ASSIGNMENT: Reproduce the entries shown below only from the line with "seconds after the" down to the line with "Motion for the", keeping both end lines and copying each one exactly.

EXERCISE MATERIAL:
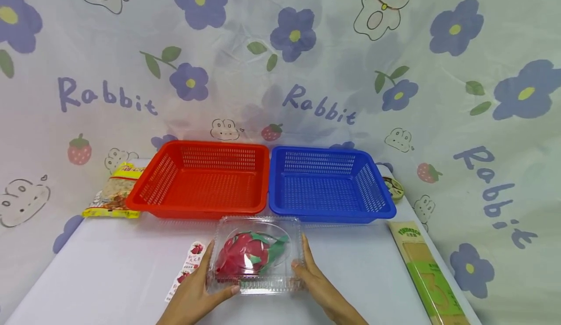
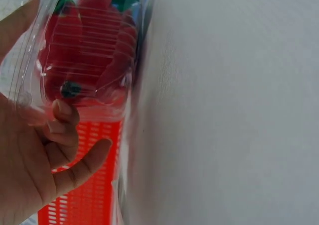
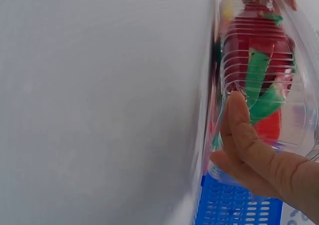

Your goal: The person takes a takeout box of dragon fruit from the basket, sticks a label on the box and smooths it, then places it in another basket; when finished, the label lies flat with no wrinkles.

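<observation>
A clear plastic clamshell box is held between both hands near the front of the table, its lid down. Inside lies a red dragon fruit with green leaf tips, which looks like a model. My left hand grips the box's left side, thumb along the front edge. On the opposite side my right hand holds it, thumb on the near right corner. In the left wrist view the fingers touch the box wall. The right wrist view shows the thumb and fingers pinching the box's edge.
Behind the box stand a red basket and a blue basket, side by side. A strip of dragon fruit stickers lies left. A yellow food bag is at far left. Noodle pack and round tin are right.
</observation>
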Demonstrator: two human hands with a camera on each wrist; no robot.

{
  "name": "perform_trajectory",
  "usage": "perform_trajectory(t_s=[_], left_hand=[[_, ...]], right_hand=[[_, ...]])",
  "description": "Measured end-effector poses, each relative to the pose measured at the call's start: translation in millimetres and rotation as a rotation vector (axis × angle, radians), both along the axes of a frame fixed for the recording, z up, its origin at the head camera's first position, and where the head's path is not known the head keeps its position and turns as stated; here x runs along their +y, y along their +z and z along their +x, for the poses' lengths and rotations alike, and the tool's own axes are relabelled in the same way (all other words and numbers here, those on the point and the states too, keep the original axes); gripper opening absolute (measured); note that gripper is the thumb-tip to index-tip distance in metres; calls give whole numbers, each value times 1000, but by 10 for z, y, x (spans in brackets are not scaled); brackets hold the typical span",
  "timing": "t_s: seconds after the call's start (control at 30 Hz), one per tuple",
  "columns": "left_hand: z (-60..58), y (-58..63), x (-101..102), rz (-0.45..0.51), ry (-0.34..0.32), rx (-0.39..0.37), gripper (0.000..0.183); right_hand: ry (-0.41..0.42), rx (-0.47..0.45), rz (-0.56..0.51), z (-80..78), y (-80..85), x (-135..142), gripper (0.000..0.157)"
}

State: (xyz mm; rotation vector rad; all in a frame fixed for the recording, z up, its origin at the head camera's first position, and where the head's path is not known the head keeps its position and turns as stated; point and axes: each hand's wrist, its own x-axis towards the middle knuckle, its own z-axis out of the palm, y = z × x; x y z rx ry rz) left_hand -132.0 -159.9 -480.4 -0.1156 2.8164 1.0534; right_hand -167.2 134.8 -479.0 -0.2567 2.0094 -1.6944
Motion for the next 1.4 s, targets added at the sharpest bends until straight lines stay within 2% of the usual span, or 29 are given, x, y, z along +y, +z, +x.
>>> perform_trajectory(t_s=[0.13, 0.33, 0.5, 0.63, 0.7, 0.8, 0.9, 1.0, 1.17, 1.4], left_hand=[[25, 17, 8, -4, 6, 1, 118], [78, 81, -70, -71, -26, -65, 123], [91, 204, -410, -102, -41, -219, 128], [77, 262, -719, -155, -31, -276, 125], [41, 264, -803, -194, -32, -246, 118], [-22, 231, -833, -241, -15, -164, 102], [-83, 168, -781, -301, 4, -59, 82], [-124, 90, -700, -347, 28, -1, 64], [-115, -15, -625, -345, 76, 41, 50], [-44, -32, -667, -273, 118, 22, 41]], right_hand=[[1, -12, 11, 4, -5, -3, 79], [-1, -46, 18, 26, 15, 26, 80], [-67, -45, 40, 43, 69, 92, 85], [-161, -26, 91, 49, 144, 160, 84], [-198, -16, 98, 49, 188, 188, 83], [-228, -4, 107, 48, 237, 220, 83], [-246, 9, 122, 59, 265, 235, 83], [-264, 26, 132, 82, 273, 236, 83], [-283, 49, 152, 112, 276, 220, 83], [-286, 75, 179, 126, 289, 205, 84]])
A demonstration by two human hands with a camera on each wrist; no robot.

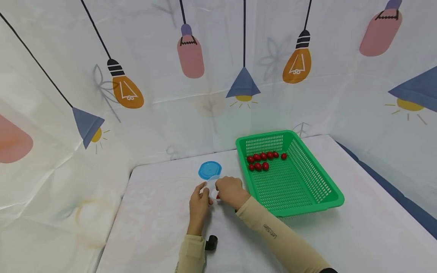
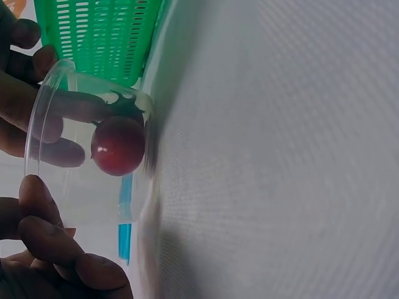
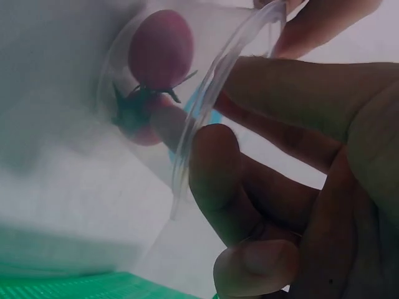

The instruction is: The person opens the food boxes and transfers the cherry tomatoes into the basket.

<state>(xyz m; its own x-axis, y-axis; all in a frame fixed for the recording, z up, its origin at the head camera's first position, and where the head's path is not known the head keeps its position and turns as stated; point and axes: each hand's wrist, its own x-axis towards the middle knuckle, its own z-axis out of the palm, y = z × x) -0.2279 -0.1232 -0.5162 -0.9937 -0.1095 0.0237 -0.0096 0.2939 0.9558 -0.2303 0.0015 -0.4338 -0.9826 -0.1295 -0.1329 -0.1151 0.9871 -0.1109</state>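
Note:
A clear plastic cup (image 2: 93, 199) with a wide rim stands on the white table between both hands. Inside lie two small red cherry tomatoes (image 3: 162, 50) with green stems; one shows as a red spot in the head view. My left hand (image 1: 199, 208) holds the cup's side near the rim, its fingertips (image 2: 50, 240) at the lower left in the left wrist view. From the other side my right hand (image 1: 232, 191) reaches over the rim. One extended finger touches a cherry tomato (image 3: 140, 121) at the bottom; I see no pinch on it.
A blue lid (image 1: 209, 170) lies just behind the cup. To the right stands a green perforated basket (image 1: 290, 191) with several cherry tomatoes (image 1: 258, 167) at its far left. A patterned cloth (image 1: 211, 113) hangs behind the table.

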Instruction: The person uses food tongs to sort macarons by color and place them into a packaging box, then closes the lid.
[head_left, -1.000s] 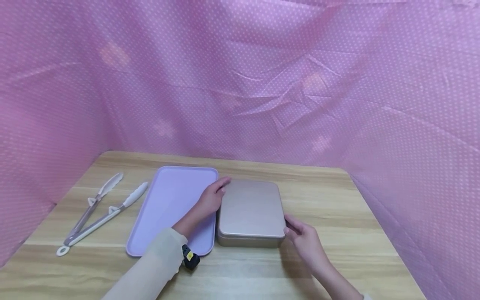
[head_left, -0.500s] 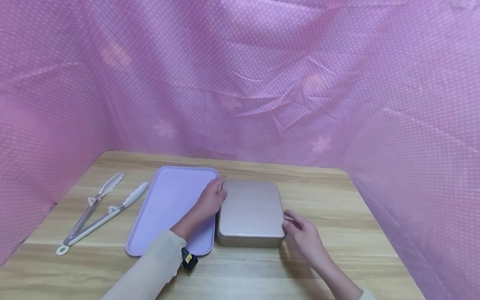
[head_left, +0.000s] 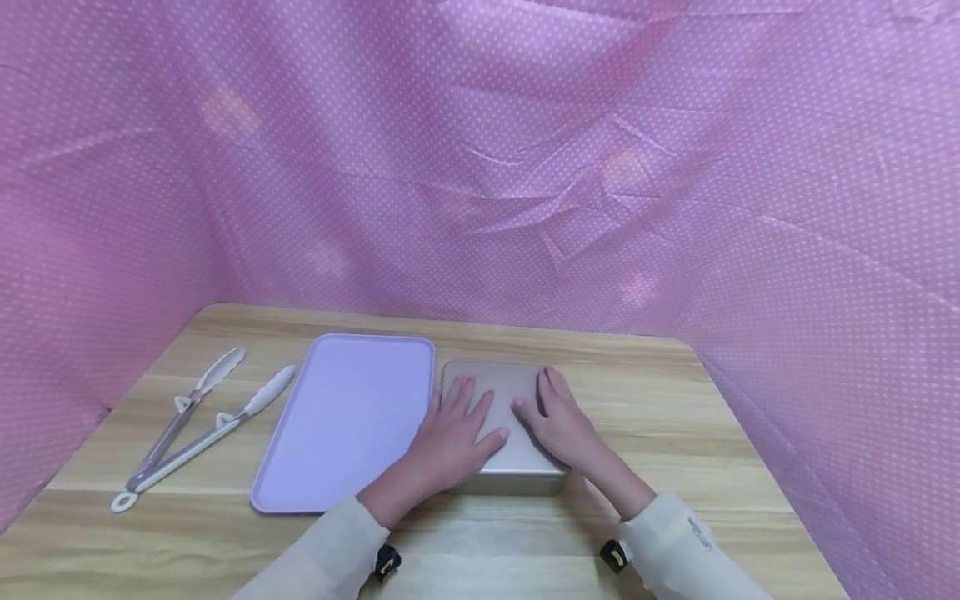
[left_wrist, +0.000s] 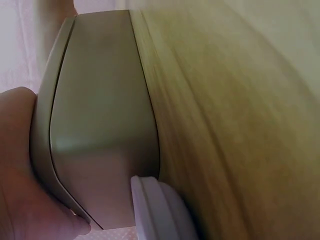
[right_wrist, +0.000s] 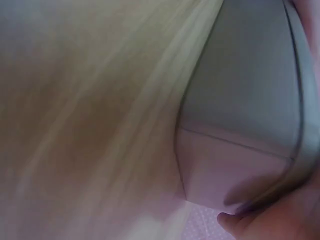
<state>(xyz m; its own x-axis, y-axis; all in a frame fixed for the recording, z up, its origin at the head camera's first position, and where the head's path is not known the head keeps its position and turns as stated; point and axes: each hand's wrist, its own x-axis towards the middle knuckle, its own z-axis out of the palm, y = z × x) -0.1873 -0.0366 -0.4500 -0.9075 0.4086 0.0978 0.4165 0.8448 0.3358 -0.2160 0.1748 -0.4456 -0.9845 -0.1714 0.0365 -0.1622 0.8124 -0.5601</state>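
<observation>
A beige metal tin with its lid on stands on the wooden table. My left hand lies spread over the left part of the lid, fingers straight. On the right side, my right hand rests on the lid's right edge with its fingers extended. In the left wrist view the tin's side wall shows a thin, even seam under the lid, and my palm sits over the lid's edge. The right wrist view shows the tin's other side, with a fingertip reaching just past the lid's rim.
A lilac tray lies flat right beside the tin's left side. Farther left, grey and white tongs lie spread apart on the wooden table. Pink dotted cloth hangs around the back and sides.
Both hands have moved from the tin's left and right sides up onto its lid. The left shifted right and nearer; the right moved up and left. Tin, tray and tongs stay put.
</observation>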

ANSWER TO THIS EXERCISE:
  "timing": "t_s: seconds after the call's start (control at 30 Hz), one per tuple",
  "columns": "left_hand: z (-60..58), y (-58..63), x (-101..102), rz (-0.45..0.51), ry (-0.34..0.32), rx (-0.39..0.37), gripper (0.000..0.183); right_hand: ry (-0.41..0.42), rx (-0.47..0.45), rz (-0.56..0.51), z (-80..78), y (-80..85), x (-135..142), gripper (0.000..0.157)"
}

State: (xyz mm; rotation vector rad; all in a frame fixed for the recording, z up, its origin at the head camera's first position, and where the head's path is not known the head keeps its position and turns as stated; point and axes: each hand's wrist, its own x-axis towards the middle knuckle, its own z-axis out of the palm, y = z × x; x y z rx ry rz) left_hand -132.0 -159.9 -480.4 -0.1156 2.8164 1.0534; right_hand -167.2 134.8 -479.0 -0.2567 2.0094 -1.6944
Motion for the next 1.4 s, targets added at the sharpest bends until straight lines stay within 2% of the usual span, or 29 are given, x, y, z along +y, +z, +x.

Response complete; there is no more output.